私が小さい頃からよく遊んでいた。
だから私には姉的存在なんだ。
「長月ちゃんがどうかしたの?」
「あぁ、実はストーカー被害にあっているらしいんだ。学校行ったら靴箱に手紙が毎日のように入っているらしい。それに、帰りもあとをつけられているらしいんだ。

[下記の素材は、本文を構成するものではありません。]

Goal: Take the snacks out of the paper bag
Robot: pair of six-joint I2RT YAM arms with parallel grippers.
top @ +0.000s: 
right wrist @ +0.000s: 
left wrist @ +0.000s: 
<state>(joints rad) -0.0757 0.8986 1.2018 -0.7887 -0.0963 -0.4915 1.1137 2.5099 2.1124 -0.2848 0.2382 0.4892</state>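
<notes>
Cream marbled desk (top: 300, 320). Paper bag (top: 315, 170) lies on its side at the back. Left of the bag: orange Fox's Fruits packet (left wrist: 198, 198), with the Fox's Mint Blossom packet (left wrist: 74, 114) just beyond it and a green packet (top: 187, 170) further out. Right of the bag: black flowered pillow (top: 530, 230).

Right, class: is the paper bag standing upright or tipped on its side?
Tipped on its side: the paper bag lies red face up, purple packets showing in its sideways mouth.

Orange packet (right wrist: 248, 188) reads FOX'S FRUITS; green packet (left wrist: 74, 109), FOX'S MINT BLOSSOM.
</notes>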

最近は車で送り迎えしてもらってるらしいんだが…」
そんな…?!
でも、彼女には婚約者いるわよね…?
No.1貴族卯月家の卯月 新(ウヅキ アラタ)さん。
長月ちゃんと同じ高校3年生で、すごくフレンドリーな男の人。
長月ちゃんがたまに連れてきていたから少しあったことがある。
新さんはどうしたのだろう?
守って貰えないのかしら?
「新さんは?」
「彼は学校でずっと一緒にいて、守ってるらしい。さすがに一日中は忙しいらしいから無理らしいが。」
そっか〜…
確かに彼も卯月家の次期当主になるんだわよね…。
いくら大切な彼女でも無理なものは無理だ。
あれ?
でも、何を私に頼みたいのかしら?
今までの話は全て頼み事に繋がるものでは無い。